◆ Problem requirements
Begin at the line with "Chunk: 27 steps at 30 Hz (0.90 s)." and return each line through the final one of the listing below, exactly as written.

◆ Data below
- - - - - - -
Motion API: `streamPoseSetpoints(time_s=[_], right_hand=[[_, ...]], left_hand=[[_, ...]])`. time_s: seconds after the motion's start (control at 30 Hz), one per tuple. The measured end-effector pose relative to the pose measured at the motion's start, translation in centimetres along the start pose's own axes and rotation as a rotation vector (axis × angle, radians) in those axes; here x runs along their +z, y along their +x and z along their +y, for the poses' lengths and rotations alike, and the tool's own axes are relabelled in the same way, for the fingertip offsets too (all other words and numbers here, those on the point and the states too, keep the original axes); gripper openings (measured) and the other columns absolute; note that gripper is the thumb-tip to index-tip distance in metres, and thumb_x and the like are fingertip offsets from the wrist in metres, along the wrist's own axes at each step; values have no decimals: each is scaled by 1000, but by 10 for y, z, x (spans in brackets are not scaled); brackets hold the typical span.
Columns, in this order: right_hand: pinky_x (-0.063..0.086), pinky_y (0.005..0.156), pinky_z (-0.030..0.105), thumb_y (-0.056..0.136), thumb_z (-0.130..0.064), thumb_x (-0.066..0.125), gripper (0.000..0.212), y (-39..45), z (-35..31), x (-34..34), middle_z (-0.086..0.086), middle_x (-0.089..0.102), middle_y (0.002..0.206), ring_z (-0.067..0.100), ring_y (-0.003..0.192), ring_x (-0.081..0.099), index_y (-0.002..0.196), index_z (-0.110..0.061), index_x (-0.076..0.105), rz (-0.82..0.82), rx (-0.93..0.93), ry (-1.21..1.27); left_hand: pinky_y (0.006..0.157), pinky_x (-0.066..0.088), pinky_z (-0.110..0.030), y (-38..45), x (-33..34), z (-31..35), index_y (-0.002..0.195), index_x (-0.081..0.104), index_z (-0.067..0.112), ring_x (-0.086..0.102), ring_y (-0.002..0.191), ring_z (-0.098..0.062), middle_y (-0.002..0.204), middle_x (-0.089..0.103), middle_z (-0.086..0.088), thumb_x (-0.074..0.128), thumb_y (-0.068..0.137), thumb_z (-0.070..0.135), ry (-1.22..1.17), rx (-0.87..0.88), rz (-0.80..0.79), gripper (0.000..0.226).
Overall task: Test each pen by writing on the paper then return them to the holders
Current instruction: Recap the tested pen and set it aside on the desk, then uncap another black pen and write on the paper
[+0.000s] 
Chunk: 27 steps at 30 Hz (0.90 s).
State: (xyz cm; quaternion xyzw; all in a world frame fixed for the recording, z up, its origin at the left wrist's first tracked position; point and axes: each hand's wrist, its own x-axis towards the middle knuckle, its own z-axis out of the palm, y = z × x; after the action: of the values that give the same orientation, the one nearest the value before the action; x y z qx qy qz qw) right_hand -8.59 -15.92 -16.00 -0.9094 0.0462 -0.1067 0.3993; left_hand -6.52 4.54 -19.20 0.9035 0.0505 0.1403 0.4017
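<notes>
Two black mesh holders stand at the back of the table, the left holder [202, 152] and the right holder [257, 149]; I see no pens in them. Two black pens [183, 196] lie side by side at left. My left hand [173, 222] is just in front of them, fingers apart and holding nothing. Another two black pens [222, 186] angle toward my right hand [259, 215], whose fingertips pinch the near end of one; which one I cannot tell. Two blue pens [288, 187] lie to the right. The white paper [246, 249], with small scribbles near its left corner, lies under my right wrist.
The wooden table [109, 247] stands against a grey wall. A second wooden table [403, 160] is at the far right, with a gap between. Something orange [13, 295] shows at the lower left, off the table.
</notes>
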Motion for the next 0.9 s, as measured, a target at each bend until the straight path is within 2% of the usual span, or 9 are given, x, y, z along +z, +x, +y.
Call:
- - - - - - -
◆ Written reply
Chunk: 27 steps at 30 Hz (0.90 s).
State: (xyz cm; quaternion xyzw; all in a world frame fixed for the recording, z up, its origin at the left wrist's first tracked position; point and axes: each hand's wrist, its own x-axis towards the middle knuckle, its own z-axis out of the palm, y = z × x; after the action: of the values that give the same orientation, the one nearest the value before the action; x y z qx qy qz qw) right_hand -8.59 -15.92 -16.00 -0.9094 0.0462 -0.1067 0.3993; left_hand -6.52 4.54 -19.20 0.9035 0.0505 0.1403 0.4017
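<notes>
Two black mesh holders stand at the back of the table, the left holder [202, 152] and the right holder [257, 149]; I see no pens in them. Two black pens [183, 196] lie side by side at left. My left hand [173, 222] is just in front of them, fingers apart and holding nothing. Another two black pens [222, 186] angle toward my right hand [259, 215], whose fingertips pinch the near end of one; which one I cannot tell. Two blue pens [288, 187] lie to the right. The white paper [246, 249], with small scribbles near its left corner, lies under my right wrist.
The wooden table [109, 247] stands against a grey wall. A second wooden table [403, 160] is at the far right, with a gap between. Something orange [13, 295] shows at the lower left, off the table.
</notes>
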Motion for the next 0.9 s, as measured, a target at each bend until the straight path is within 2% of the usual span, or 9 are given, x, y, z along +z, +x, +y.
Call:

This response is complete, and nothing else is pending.